Museum of Fun

Remember the last time you went to a museum exhibit, it probably wasn't any fun because there were signs everywhere that said, "Do not touch." That disappointed you because you wanted to touch the fragile bones of the 3 million year old dinosaur and the feathers of an ancient Hawaiian cloak, but you couldn't. Fortunately, not all museum exhibits are like that. At the Bishop Museum, there was an exhibit that encouraged you to not only touch, but also play with every display.

A volunteer teaches a young girl to control the robotic arm

The Oregon Museum of Science and Technology exhibit, "Engineer It!" is a group of fun, interactive, and educational displays that the whole family can enjoy. The "Engineer It!" exhibit helps kids and adults discover the fun and exciting sides of engineering.

On the opening day of the exhibit, the University of Hawai'i College of Engineering was asked by the Bishop Museum to present a few interactive displays of their own. The College of Engineering did not disappoint those who came to see the exhibit. Engineering students and professors volunteered their time to help fascinate the curious minds of children.

The first display showed how to construct a durable three-truss bridge. The student and faculty volunteers taught eager children how to put the bridge together. At the same time, children learned the basic engineering concepts of tension and compression. After the construction of the bridge was complete, the children were able to crawl through the bridge to test what their efforts had accomplished.

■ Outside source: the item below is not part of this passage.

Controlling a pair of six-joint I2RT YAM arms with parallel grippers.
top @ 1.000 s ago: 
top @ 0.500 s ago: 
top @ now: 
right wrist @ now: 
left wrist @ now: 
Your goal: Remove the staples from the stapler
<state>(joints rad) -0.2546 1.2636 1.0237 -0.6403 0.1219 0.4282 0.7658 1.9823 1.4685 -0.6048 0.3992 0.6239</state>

The other display allowed exhibit visitors to control an expensive, high-tech robotic arm. The robotic arm could be programmed to do various tasks or be manipulated by a controller. Those who had the opportunity to control the arm were given the task of picking up and moving around various objects. As for the "Engineer It!" exhibit, it was split up into three areas: Water, Structures, and Wind.

The Water section consisted of stainless steel water tanks where visitors could learn about buoyancy and propulsion. They could design a boat hull by choosing a bow and stern and test the boat for speed in one of the tanks. Visitors could also build rubber band-powered paddleboats with a different numbers of paddles or design a sailboat and test it in a tank with a wind fan.

Future engineer or someone who just wants to play with toys?

The Structures area was made up of shake tables that simulate earthquake conditions, freestanding bridge building activities, and basic activities with pulleys and gears. Visitors could construct a 4-story building and test it for earthquake survivability on a shake table or build a 6-foot tall structure and see if it could withstand a one minute simulated earthquake on the walk-in earthquake platform. If it didn't survive, they could learn how to make it more stable by using cross bracing and shear walls. Visitors could also use a cargo crane to load cargo from a dock to a ship and build bridges using a computer program, paper supports, or wooden blocks and test the bridge for stability.

The Wind section consisted of wind tunnels where visitors could explore aerodynamics. Exhibit visitors could design race cars and judge the car's wind resistance with an electric timer. They could also design and test the propeller for a wind generator and then measure its success in generating energy or make paper airplanes and test it a wind tunnel.

The "Engineer It!" exhibit was a great success, but most importantly, it was a great opportunity for kids, both young and old, to have fun and learn something at the same time.